WHAT NEEDS TO BE DONE. Return all the lines below, exactly as they read.

DATA FOR ANALYSIS.
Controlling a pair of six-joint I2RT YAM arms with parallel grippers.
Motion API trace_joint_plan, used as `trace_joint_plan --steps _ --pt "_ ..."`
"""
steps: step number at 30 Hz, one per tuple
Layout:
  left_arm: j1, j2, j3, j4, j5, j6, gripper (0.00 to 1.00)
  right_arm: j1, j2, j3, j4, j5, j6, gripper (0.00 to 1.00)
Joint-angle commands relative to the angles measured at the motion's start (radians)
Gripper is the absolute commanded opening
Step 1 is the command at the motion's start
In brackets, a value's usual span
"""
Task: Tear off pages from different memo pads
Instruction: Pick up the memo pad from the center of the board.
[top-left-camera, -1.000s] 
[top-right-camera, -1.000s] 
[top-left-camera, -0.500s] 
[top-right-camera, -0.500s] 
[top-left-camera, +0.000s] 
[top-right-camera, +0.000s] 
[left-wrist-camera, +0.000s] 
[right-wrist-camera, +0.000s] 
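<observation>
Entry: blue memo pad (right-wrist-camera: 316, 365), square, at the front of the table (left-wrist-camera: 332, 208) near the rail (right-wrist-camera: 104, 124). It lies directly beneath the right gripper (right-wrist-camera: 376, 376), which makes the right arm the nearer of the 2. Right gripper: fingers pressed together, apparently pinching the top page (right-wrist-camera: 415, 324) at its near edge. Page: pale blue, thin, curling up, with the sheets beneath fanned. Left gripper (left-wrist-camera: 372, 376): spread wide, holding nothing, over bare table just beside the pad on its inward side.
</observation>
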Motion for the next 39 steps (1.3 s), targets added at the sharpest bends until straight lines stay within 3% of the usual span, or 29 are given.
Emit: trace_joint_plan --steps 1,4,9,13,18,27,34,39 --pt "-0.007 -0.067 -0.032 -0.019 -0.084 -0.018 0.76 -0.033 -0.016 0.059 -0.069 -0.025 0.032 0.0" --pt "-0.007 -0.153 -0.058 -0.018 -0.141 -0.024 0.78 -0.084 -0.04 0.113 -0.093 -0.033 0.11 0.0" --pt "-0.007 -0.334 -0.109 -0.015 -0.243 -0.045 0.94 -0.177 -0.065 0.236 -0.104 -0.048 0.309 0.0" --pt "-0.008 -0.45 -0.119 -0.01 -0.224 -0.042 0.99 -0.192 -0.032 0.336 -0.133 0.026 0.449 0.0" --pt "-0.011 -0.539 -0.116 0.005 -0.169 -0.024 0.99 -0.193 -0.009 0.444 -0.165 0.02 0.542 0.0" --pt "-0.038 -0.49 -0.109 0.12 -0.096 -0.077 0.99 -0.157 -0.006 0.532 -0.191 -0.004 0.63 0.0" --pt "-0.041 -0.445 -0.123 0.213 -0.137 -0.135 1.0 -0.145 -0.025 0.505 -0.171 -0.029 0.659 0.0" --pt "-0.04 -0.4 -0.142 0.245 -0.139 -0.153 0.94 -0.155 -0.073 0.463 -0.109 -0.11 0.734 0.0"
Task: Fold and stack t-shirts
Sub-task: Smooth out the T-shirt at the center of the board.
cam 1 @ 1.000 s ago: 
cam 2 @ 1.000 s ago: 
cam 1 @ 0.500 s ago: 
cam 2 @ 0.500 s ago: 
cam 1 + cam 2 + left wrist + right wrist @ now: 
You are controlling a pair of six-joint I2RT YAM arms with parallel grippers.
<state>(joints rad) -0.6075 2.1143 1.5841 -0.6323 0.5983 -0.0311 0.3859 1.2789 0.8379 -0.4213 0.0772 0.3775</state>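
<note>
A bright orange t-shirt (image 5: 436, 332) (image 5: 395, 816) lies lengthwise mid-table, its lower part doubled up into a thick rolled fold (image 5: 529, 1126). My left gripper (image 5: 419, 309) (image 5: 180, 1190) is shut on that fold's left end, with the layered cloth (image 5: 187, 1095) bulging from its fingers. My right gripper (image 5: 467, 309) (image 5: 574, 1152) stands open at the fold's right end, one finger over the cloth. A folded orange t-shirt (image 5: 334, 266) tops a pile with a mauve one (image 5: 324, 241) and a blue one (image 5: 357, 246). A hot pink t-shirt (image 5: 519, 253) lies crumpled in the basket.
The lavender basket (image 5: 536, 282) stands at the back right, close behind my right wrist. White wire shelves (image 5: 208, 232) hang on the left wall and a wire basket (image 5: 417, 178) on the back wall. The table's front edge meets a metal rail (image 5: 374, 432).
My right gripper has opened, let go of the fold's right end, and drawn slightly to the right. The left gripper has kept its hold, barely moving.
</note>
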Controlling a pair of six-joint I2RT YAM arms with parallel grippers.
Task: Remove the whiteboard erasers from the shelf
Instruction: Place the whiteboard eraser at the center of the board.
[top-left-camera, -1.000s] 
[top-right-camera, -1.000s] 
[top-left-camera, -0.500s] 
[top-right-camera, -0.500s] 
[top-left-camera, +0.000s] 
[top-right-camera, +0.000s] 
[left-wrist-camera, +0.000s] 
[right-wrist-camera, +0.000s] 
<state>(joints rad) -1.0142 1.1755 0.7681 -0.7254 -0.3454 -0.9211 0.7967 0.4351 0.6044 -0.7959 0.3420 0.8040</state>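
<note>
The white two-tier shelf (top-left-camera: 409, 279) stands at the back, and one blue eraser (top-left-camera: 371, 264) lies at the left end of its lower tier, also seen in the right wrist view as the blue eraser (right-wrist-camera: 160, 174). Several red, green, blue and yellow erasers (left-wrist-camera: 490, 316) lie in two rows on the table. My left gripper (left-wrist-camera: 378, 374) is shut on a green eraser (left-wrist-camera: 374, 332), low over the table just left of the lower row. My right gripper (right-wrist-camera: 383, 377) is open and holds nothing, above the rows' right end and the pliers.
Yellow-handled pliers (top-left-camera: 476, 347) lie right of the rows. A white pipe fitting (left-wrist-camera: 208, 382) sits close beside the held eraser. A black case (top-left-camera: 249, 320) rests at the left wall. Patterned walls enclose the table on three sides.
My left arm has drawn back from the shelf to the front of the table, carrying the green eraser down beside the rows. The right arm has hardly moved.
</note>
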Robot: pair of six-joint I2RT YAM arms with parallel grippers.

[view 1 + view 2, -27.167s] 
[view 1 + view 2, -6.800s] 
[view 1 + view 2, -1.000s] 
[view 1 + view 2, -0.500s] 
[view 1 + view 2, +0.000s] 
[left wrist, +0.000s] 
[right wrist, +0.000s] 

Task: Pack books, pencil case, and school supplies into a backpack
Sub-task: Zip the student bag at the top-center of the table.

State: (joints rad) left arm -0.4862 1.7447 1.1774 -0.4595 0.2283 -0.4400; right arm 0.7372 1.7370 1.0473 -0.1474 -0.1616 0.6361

ANSWER TO THIS PROBLEM.
Controlling a pair of six-joint I2RT YAM arms with parallel grippers.
Motion API trace_joint_plan, used as `trace_joint_plan --steps _ --pt "_ ..."`
"""
steps: step number at 30 Hz, one per tuple
Layout:
  left_arm: j1, j2, j3, j4, j5, j6, gripper (0.00 to 1.00)
  right_arm: j1, j2, j3, j4, j5, j6, gripper (0.00 to 1.00)
Joint-angle commands relative to the angles measured at the motion's start (radians)
Gripper is the absolute commanded opening
Step 1 is the command at the motion's start
In brackets, a value's usual span
"""
Task: Tear off pages from different memo pads
Instruction: Pick up the memo pad from the center of the board.
[top-left-camera, -1.000s] 
[top-right-camera, -1.000s] 
[top-left-camera, -0.500s] 
[top-right-camera, -0.500s] 
[top-left-camera, +0.000s] 
[top-right-camera, +0.000s] 
[left-wrist-camera, +0.000s] 
[right-wrist-camera, +0.000s] 
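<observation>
Entry: blue memo pad (right-wrist-camera: 316, 365), square, at the front of the table (left-wrist-camera: 332, 208) near the rail (right-wrist-camera: 104, 124). It lies directly beneath the right gripper (right-wrist-camera: 376, 376), which makes the right arm the nearer of the 2. Right gripper: fingers pressed together, apparently pinching the top page (right-wrist-camera: 415, 324) at its near edge. Page: pale blue, thin, curling up, with the sheets beneath fanned. Left gripper (left-wrist-camera: 372, 376): spread wide, holding nothing, over bare table just beside the pad on its inward side.
</observation>
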Motion for the next 39 steps (1.3 s), targets added at the sharpest bends until straight lines stay within 3% of the usual span, or 29 are given.
Emit: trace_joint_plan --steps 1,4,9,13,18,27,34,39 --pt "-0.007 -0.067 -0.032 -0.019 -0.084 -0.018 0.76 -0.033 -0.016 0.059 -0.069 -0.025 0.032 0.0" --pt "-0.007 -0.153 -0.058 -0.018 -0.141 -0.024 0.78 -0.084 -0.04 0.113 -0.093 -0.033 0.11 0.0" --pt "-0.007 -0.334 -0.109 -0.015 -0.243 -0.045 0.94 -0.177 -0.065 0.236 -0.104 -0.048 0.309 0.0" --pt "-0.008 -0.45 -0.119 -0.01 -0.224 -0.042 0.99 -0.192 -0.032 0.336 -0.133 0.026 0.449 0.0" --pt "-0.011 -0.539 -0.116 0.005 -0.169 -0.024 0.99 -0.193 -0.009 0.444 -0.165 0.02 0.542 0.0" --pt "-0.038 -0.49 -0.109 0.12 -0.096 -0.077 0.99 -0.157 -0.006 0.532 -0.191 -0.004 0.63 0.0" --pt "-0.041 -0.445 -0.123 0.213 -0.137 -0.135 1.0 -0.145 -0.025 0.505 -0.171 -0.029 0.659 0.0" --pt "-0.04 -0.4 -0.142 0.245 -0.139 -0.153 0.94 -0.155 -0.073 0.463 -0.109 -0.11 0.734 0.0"
Task: Fold and stack t-shirts
Sub-task: Smooth out the T-shirt at the center of the board.
cam 1 @ 1.000 s ago: 
cam 2 @ 1.000 s ago: 
cam 1 @ 0.500 s ago: 
cam 2 @ 0.500 s ago: 
cam 1 + cam 2 + left wrist + right wrist @ now: 
You are controlling a pair of six-joint I2RT YAM arms with parallel grippers.
<state>(joints rad) -0.6075 2.1143 1.5841 -0.6323 0.5983 -0.0311 0.3859 1.2789 0.8379 -0.4213 0.0772 0.3775</state>
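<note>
A bright orange t-shirt (image 5: 436, 332) (image 5: 395, 816) lies lengthwise mid-table, its lower part doubled up into a thick rolled fold (image 5: 529, 1126). My left gripper (image 5: 419, 309) (image 5: 180, 1190) is shut on that fold's left end, with the layered cloth (image 5: 187, 1095) bulging from its fingers. My right gripper (image 5: 467, 309) (image 5: 574, 1152) stands open at the fold's right end, one finger over the cloth. A folded orange t-shirt (image 5: 334, 266) tops a pile with a mauve one (image 5: 324, 241) and a blue one (image 5: 357, 246). A hot pink t-shirt (image 5: 519, 253) lies crumpled in the basket.
The lavender basket (image 5: 536, 282) stands at the back right, close behind my right wrist. White wire shelves (image 5: 208, 232) hang on the left wall and a wire basket (image 5: 417, 178) on the back wall. The table's front edge meets a metal rail (image 5: 374, 432).
My right gripper has opened, let go of the fold's right end, and drawn slightly to the right. The left gripper has kept its hold, barely moving.
</note>
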Controlling a pair of six-joint I2RT YAM arms with parallel grippers.
Task: Remove the whiteboard erasers from the shelf
Instruction: Place the whiteboard eraser at the center of the board.
[top-left-camera, -1.000s] 
[top-right-camera, -1.000s] 
[top-left-camera, -0.500s] 
[top-right-camera, -0.500s] 
[top-left-camera, +0.000s] 
[top-right-camera, +0.000s] 
[left-wrist-camera, +0.000s] 
[right-wrist-camera, +0.000s] 
<state>(joints rad) -1.0142 1.1755 0.7681 -0.7254 -0.3454 -0.9211 0.7967 0.4351 0.6044 -0.7959 0.3420 0.8040</state>
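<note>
The white two-tier shelf (top-left-camera: 409, 279) stands at the back, and one blue eraser (top-left-camera: 371, 264) lies at the left end of its lower tier, also seen in the right wrist view as the blue eraser (right-wrist-camera: 160, 174). Several red, green, blue and yellow erasers (left-wrist-camera: 490, 316) lie in two rows on the table. My left gripper (left-wrist-camera: 378, 374) is shut on a green eraser (left-wrist-camera: 374, 332), low over the table just left of the lower row. My right gripper (right-wrist-camera: 383, 377) is open and holds nothing, above the rows' right end and the pliers.
Yellow-handled pliers (top-left-camera: 476, 347) lie right of the rows. A white pipe fitting (left-wrist-camera: 208, 382) sits close beside the held eraser. A black case (top-left-camera: 249, 320) rests at the left wall. Patterned walls enclose the table on three sides.
My left arm has drawn back from the shelf to the front of the table, carrying the green eraser down beside the rows. The right arm has hardly moved.
</note>
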Robot: pair of six-joint I2RT YAM arms with parallel grippers.

[view 1 + view 2, -27.167s] 
[view 1 + view 2, -6.800s] 
[view 1 + view 2, -1.000s] 
[view 1 + view 2, -0.500s] 
[view 1 + view 2, +0.000s] 
[left wrist, +0.000s] 
[right wrist, +0.000s] 

Task: Pack books, pencil case, and school supplies into a backpack
Sub-task: Zip the student bag at the top-center of the table.

State: (joints rad) left arm -0.4862 1.7447 1.1774 -0.4595 0.2283 -0.4400; right arm 0.7372 1.7370 1.0473 -0.1474 -0.1616 0.6361

This concludes the answer to the exercise.